US Government 'Took Control' of a Botnet Run by Chinese Government Hackers, Says FBI Director

An anonymous reader shares a report: Last week, the FBI took control of a botnet made up of hundreds of thousands of internet-connected devices, such as cameras, video recorders, storage devices, and routers, which was run by a Chinese government hacking group, FBI director Christopher Wray and U.S. government agencies revealed Wednesday. The hacking group, dubbed Flax Typhoon, was "targeting critical infrastructure across the U.S. and overseas, everyone from corporations and media organizations to universities and government agencies," Wray said at the Aspen Cyber Summit cybersecurity conference on Wednesday.

"But working in collaboration with our partners, we executed court-authorized operations to take control of the botnet's infrastructure," Wray said, explaining that once the authorities did that, the FBI also removed the malware from the compromised devices. "Now, when the bad guys realized what was happening, they tried to migrate their bots to new servers and even conducted a [Distributed Denial of Service] attack against us."

notificiations

[awwshit]

If the US knows some of the targets, and even perhaps accessed their devices, are they going to notify the victims?

Re:notificiations

[zlives]

all your botnets are belong to US?

Re:

[nightflameauto]

CyberWe CyberWill CyberSee CyberCyberWarfare CyberIn CyberOur CyberLifetimes.

You missed Cybertron.

Fix 'em or brink 'em

[Gravis Zero]

If the FBI is really going to be undoing botnets like this then they should either take authoritative control and keep these devices secure (firmware updates, change passwords, etc) or if that's impossible, too much effort, or too legality dubious then the devices should be bricked. I'm sure there is precedent for destroying devices that pose a threat to national security.

Re:

[RobinH]

You're gonna brick some lady's baby monitor in Pittsburg, who's working two jobs trying to raise a kid by herself? That's not the right thing to do. Contact the manufacturers and have them improve their product security.

Re:

[zlives]

Gold Apollo cable modems?

Re: Fix 'em or brink 'em

[data oyster]

ha! nice one. For sure, one symptom of malware in the old days was the disc drive endlessly in overdrive, getting noisy and hot. This would happen after I foolishly followed someone's advice to run bittorrent for free movie downloads. Sure you would get free movies for a while. Then the disc was irreversibly fragmented and now I am getting credit card charges from some country I never knew existed. No doubt this still happens in other ways. Best to avoid some major micro soft vendors! Speaking of wh

No comment

[Graham J - XVI]

"A representative for Integrity Technology Group did not respond to TechCrunch's request for comment on Wednesday."

Shocker

Just before the election

[Required Snark]

Not a coincidence. Besides stirring up trouble before the election, they want to be ready to cause chaos after the election. Taking down the botnet makes that more difficult. The same goes for Russia. Revealing that some right wing trolls were unknowingly(?) pushing Russian propaganda is also part of the attempt to keep the election process on track.

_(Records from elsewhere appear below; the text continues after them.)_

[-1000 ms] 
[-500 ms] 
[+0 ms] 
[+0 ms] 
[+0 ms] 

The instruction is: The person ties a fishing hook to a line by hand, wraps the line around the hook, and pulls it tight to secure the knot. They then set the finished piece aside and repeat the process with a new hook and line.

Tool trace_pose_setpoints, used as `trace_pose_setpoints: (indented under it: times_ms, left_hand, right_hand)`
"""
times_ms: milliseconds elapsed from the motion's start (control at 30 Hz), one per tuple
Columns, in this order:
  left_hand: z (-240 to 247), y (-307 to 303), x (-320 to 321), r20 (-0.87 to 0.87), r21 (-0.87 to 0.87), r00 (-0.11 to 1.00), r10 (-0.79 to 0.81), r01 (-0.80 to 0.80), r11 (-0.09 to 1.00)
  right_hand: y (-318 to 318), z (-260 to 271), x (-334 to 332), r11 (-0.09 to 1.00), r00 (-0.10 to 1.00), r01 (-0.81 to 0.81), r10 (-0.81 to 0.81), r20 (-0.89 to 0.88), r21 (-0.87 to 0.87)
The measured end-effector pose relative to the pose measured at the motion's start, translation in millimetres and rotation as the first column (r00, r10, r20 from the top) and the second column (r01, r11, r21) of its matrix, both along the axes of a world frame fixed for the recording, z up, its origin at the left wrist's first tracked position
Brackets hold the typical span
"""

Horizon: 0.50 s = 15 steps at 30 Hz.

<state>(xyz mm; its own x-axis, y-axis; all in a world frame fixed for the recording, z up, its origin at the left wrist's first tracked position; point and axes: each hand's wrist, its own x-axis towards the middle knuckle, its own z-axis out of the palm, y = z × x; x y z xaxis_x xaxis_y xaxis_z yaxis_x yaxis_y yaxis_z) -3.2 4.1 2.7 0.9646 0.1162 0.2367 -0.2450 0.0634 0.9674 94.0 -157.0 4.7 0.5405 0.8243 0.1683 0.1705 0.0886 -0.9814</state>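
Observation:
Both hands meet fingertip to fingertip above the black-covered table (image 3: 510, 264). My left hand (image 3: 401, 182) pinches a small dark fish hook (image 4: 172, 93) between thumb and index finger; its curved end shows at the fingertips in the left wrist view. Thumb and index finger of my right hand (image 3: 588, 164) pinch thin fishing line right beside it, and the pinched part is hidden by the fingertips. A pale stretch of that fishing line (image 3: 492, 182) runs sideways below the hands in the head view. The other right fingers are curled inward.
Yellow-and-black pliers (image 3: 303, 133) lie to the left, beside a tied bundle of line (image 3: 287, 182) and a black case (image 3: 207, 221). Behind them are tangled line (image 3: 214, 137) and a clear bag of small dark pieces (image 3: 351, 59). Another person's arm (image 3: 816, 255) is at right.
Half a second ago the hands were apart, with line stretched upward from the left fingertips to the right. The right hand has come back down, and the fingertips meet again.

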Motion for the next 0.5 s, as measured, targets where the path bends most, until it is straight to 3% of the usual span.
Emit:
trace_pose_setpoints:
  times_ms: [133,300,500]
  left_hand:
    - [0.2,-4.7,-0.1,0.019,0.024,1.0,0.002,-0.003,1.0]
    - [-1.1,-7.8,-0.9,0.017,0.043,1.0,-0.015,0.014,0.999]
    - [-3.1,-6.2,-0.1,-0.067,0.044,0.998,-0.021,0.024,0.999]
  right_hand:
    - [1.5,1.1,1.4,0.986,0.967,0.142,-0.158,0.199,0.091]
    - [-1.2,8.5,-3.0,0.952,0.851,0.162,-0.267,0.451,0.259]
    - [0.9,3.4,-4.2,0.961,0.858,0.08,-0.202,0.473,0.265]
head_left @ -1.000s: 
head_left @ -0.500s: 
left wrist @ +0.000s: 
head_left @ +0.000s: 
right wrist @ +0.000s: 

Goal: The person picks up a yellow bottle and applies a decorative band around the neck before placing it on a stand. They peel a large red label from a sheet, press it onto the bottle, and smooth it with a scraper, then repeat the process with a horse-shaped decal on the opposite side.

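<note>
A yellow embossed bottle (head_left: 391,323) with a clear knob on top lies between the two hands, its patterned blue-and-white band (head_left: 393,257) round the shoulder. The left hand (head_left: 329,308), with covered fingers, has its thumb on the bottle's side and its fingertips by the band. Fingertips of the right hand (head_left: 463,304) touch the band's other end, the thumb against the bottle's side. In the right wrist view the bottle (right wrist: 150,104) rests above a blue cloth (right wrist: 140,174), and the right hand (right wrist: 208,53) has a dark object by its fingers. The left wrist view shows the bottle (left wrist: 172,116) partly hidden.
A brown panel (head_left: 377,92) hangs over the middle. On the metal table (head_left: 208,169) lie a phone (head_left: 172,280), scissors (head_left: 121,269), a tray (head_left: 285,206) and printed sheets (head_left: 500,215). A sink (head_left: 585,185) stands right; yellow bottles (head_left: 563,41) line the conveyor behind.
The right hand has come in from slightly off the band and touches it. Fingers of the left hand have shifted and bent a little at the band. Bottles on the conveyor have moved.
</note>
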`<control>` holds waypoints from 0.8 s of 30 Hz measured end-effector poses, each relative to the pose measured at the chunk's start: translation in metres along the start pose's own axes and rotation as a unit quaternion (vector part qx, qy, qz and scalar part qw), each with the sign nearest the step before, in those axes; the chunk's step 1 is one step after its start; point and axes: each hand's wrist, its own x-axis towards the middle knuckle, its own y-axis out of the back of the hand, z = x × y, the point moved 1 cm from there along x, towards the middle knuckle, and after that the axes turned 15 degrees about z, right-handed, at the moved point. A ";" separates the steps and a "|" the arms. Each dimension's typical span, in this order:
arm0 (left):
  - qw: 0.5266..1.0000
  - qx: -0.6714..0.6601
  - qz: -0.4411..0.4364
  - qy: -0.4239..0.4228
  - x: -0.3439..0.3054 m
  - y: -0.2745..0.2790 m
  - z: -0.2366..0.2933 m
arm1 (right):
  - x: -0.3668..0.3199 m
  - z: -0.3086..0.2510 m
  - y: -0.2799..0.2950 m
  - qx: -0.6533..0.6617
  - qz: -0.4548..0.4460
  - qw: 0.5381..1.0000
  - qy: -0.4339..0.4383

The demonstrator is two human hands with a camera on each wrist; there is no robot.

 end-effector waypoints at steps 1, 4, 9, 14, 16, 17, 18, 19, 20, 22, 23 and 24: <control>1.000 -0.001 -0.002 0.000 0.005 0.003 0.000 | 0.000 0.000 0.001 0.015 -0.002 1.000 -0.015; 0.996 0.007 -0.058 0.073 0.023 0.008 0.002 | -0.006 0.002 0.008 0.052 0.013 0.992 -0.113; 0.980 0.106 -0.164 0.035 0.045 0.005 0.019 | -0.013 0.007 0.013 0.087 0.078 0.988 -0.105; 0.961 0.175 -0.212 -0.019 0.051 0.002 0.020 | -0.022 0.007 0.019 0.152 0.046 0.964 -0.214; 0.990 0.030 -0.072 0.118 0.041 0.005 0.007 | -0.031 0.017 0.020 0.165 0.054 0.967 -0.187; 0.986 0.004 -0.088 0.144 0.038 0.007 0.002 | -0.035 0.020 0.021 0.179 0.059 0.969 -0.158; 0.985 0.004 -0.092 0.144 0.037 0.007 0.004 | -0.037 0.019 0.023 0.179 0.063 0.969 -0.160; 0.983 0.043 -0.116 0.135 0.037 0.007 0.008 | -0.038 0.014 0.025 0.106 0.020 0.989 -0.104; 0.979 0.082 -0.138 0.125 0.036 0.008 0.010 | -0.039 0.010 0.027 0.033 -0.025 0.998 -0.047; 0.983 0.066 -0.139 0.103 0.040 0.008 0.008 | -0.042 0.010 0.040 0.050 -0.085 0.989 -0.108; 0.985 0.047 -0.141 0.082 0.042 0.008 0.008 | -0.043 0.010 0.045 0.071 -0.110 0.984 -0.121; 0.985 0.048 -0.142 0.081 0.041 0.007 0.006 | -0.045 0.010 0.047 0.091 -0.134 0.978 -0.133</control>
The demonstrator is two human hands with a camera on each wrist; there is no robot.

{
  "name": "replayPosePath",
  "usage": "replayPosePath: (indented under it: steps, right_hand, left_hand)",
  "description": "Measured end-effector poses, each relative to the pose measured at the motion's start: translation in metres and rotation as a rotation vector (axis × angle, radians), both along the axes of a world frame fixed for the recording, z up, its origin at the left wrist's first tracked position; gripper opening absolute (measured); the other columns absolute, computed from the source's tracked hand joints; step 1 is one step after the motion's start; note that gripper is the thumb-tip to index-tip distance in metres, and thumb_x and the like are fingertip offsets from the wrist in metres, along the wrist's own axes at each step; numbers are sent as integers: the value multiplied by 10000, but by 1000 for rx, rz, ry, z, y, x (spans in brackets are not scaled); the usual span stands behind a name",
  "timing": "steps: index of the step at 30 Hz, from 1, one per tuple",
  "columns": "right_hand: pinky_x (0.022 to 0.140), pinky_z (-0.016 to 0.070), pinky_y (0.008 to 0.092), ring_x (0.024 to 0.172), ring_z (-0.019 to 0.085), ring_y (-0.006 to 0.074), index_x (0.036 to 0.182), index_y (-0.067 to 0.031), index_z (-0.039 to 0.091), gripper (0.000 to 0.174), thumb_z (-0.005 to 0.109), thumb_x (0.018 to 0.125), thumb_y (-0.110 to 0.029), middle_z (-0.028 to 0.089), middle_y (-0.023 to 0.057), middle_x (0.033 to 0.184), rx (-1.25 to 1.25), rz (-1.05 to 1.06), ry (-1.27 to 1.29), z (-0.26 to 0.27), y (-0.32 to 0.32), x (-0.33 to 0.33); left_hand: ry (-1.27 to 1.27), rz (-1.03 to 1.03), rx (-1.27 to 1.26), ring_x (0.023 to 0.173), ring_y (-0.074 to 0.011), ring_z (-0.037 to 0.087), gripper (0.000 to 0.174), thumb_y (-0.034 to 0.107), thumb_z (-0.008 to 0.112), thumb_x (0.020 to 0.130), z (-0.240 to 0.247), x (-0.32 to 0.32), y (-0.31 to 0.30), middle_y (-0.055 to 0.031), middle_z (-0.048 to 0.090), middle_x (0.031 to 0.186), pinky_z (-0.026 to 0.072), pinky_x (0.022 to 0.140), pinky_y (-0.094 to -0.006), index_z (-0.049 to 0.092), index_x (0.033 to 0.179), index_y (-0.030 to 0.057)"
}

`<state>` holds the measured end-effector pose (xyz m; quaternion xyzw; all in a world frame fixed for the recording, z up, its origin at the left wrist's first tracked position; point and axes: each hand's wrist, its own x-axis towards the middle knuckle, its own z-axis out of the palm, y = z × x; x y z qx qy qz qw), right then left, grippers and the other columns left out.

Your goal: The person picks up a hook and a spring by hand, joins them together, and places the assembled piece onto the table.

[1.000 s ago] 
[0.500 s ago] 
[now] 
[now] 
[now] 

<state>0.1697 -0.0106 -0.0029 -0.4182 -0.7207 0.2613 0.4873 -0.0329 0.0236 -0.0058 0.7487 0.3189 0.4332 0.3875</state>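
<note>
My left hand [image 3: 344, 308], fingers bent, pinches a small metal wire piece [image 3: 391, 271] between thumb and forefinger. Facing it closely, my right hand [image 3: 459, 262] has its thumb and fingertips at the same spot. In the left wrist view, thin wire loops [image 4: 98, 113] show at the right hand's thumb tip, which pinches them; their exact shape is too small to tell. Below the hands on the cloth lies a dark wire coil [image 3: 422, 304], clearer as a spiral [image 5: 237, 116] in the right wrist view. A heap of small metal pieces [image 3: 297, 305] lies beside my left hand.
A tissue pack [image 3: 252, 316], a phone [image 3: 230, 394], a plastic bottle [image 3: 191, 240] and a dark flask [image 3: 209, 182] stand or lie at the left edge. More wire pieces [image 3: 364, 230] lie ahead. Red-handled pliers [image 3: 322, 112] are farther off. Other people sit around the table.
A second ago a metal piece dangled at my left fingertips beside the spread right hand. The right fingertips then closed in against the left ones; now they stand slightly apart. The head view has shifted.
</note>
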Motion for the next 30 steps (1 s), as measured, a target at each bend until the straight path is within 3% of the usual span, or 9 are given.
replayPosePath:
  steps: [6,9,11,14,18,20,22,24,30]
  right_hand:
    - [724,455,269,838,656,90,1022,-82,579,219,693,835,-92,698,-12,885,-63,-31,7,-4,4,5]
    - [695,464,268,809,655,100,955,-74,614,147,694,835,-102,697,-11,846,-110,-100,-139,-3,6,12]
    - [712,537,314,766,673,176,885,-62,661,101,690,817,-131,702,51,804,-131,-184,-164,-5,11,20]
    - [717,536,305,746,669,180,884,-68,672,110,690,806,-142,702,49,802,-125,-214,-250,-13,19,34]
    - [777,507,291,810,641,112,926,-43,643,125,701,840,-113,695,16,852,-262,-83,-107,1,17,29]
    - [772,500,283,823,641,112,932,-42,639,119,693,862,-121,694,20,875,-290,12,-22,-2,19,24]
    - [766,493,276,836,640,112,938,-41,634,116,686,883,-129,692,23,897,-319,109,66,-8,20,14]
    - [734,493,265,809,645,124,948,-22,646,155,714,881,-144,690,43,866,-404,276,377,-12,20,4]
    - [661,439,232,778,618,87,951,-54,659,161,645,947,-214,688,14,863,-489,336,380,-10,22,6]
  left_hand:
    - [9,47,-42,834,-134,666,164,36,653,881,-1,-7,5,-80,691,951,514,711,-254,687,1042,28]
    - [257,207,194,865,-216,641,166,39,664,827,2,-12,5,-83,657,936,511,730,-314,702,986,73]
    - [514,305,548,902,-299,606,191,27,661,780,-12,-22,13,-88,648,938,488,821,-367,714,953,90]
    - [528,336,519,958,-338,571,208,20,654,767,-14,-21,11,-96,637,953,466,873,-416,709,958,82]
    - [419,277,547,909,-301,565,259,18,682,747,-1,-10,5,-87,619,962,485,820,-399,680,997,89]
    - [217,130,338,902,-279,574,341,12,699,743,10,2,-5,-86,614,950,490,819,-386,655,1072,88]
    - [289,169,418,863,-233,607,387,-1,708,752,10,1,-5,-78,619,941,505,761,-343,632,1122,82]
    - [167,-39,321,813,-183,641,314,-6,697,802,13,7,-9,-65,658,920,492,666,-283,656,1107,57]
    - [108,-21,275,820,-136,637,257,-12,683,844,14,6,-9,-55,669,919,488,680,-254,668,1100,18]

Now if someone could just do something about the out and out acknowledged lies (J.D Vance and his running mate) there might be a chance to have an election bas

Cia vault7

[dwater]

Because the cia don't make hacks look like they are from China. That makes it trivial to "take control" because it's really the cia doing it in the first place.
Collect their payout from the anti-China propaganda budget from the US government.